**Activity:** When you reach a picture, pass over it; otherwise repeat the listing word for word.

- - - -

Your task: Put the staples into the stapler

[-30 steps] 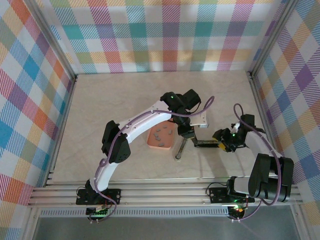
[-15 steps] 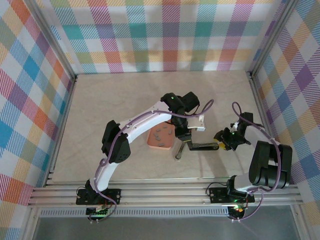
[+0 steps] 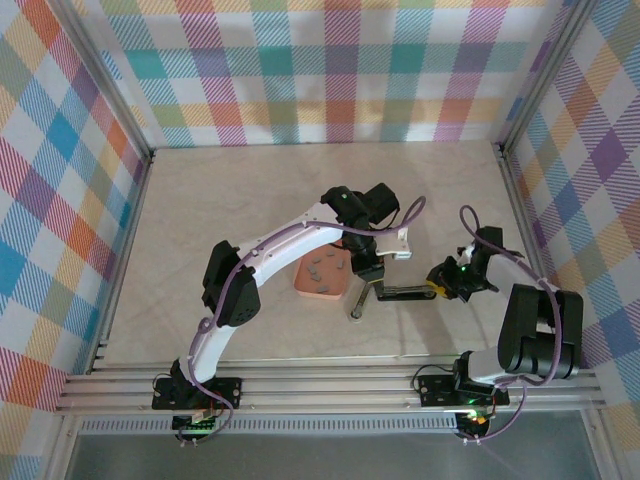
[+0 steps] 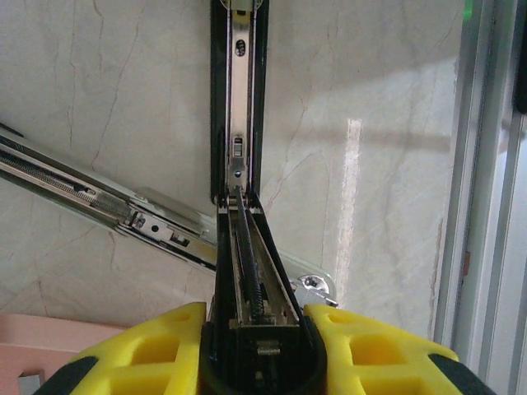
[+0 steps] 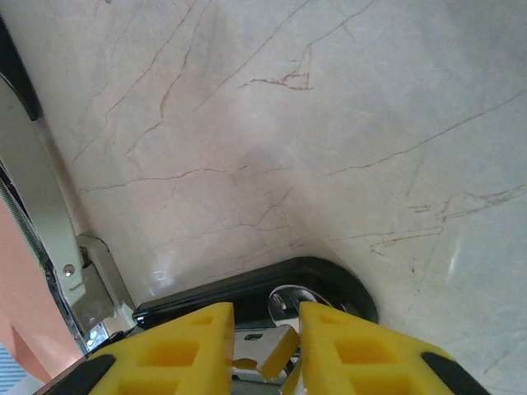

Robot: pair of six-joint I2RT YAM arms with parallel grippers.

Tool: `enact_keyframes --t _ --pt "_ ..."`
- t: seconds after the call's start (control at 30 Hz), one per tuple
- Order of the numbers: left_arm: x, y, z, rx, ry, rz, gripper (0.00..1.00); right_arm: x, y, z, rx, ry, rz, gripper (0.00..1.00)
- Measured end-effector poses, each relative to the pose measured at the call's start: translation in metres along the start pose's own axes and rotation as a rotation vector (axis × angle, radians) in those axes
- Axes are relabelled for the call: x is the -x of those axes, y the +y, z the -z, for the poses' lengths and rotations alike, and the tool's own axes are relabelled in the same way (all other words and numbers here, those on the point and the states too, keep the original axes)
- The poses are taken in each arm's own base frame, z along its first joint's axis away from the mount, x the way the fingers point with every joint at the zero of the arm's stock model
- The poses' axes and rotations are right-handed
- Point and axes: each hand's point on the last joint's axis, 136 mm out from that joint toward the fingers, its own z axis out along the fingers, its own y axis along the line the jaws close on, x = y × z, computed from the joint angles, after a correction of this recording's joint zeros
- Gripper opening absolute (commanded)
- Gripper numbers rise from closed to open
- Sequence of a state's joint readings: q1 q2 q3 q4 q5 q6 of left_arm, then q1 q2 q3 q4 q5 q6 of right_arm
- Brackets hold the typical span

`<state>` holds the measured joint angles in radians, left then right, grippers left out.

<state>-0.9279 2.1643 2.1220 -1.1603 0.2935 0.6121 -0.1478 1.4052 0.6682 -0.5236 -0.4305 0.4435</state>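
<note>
Moved slightly inward: both arms, tightening on the stapler (image 3: 405,292). Staples (image 3: 325,266) sit in the tray (image 3: 310,294), none loaded. Left gripper (image 4: 255,329) is clamped on the open magazine's end. Right gripper (image 5: 265,329), nearly closed, pinches the base tip. Stapler looks braced; fetching a strip likely means freeing one gripper.
</note>
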Motion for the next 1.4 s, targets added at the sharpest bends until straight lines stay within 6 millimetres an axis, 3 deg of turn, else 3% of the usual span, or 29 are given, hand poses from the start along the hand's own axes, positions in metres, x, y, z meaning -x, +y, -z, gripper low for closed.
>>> enact_keyframes --t 0.4,0.67,1.0,1.2,1.4 --pt "0.024 0.005 -0.004 0.025 -0.083 0.056 0.1 -0.005 0.008 -0.005 0.034 -0.009 0.002 0.22" --pt "0.057 0.006 -0.027 0.036 -0.18 0.072 0.06 -0.01 0.01 -0.006 0.067 -0.01 0.007 0.22" --pt "0.077 0.011 -0.053 0.019 -0.242 0.11 0.07 -0.009 0.015 -0.006 0.159 0.009 -0.022 0.23" --pt "0.084 0.015 -0.065 0.005 -0.273 0.135 0.1 -0.005 0.016 -0.006 0.208 0.012 -0.043 0.23" --pt "0.089 0.017 -0.076 -0.013 -0.293 0.156 0.24 -0.004 0.015 -0.009 0.235 0.028 -0.065 0.23"
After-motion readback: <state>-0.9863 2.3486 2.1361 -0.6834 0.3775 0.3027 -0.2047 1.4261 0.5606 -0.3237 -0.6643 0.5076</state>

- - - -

**Exercise result:**
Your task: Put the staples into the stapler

[-30 steps] 
[-15 steps] 
[+0 steps] 
[+0 steps] 
[+0 steps] 

Robot: pair of six-joint I2RT YAM arms with parallel grippers.

Tool: `enact_keyframes --t _ --pt "_ ..."`
- t: seconds after the call's start (control at 30 Hz), one per tuple
- Order of the numbers: left_arm: x, y, z, rx, ry, rz, gripper (0.00..1.00); right_arm: x, y, z, rx, ry, rz, gripper (0.00..1.00)
- Measured end-effector poses, each relative to the pose measured at the call's start: translation in metres along the start pose's own axes and rotation as a rotation vector (axis × angle, radians) in those axes
- Axes are relabelled for the call: x is the -x of those axes, y the +y, z the -z, for the poses' lengths and rotations alike, and the tool's own axes are relabelled in the same way (all other words and numbers here, those on the point and the states too, keep the original axes)
- The poses are taken in each arm's own base frame, z along its first joint's axis away from the mount, x the way the fingers point with every joint at the zero of the arm's stock model
- The poses' axes and rotations are right-handed
- Point and axes: each hand's point on the last joint's axis, 136 mm out from that joint toward the fingers, its own z axis out along the fingers, its own y axis along the line the jaws close on, x = y × z, computed from the joint angles, after a correction of this recording's joint zeros
- Gripper opening absolute (commanded)
- Gripper numbers rise from closed to open
- Sequence of a state's joint readings: q1 q2 q3 q4 q5 q6 of left_arm, then q1 q2 q3 q4 q5 q6 of right_arm
- Brackets hold the typical span

`<state>` holds the measured joint angles in radians, left then right, grippers left out.

<state>-0.9279 2.1643 2.1220 -1.1603 0.2935 0.6121 -0.1478 1.4052 0.6682 -0.5236 -0.4305 0.4435</state>
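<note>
Moved slightly inward: both arms, tightening on the stapler (image 3: 405,292). Staples (image 3: 325,266) sit in the tray (image 3: 310,294), none loaded. Left gripper (image 4: 255,329) is clamped on the open magazine's end. Right gripper (image 5: 265,329), nearly closed, pinches the base tip. Stapler looks braced; fetching a strip likely means freeing one gripper.
</note>
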Motion for the next 1.4 s, targets added at the sharpest bends until straight lines stay within 6 millimetres an axis, 3 deg of turn, else 3% of the usual span, or 29 are given, hand poses from the start along the hand's own axes, positions in metres, x, y, z meaning -x, +y, -z, gripper low for closed.
>>> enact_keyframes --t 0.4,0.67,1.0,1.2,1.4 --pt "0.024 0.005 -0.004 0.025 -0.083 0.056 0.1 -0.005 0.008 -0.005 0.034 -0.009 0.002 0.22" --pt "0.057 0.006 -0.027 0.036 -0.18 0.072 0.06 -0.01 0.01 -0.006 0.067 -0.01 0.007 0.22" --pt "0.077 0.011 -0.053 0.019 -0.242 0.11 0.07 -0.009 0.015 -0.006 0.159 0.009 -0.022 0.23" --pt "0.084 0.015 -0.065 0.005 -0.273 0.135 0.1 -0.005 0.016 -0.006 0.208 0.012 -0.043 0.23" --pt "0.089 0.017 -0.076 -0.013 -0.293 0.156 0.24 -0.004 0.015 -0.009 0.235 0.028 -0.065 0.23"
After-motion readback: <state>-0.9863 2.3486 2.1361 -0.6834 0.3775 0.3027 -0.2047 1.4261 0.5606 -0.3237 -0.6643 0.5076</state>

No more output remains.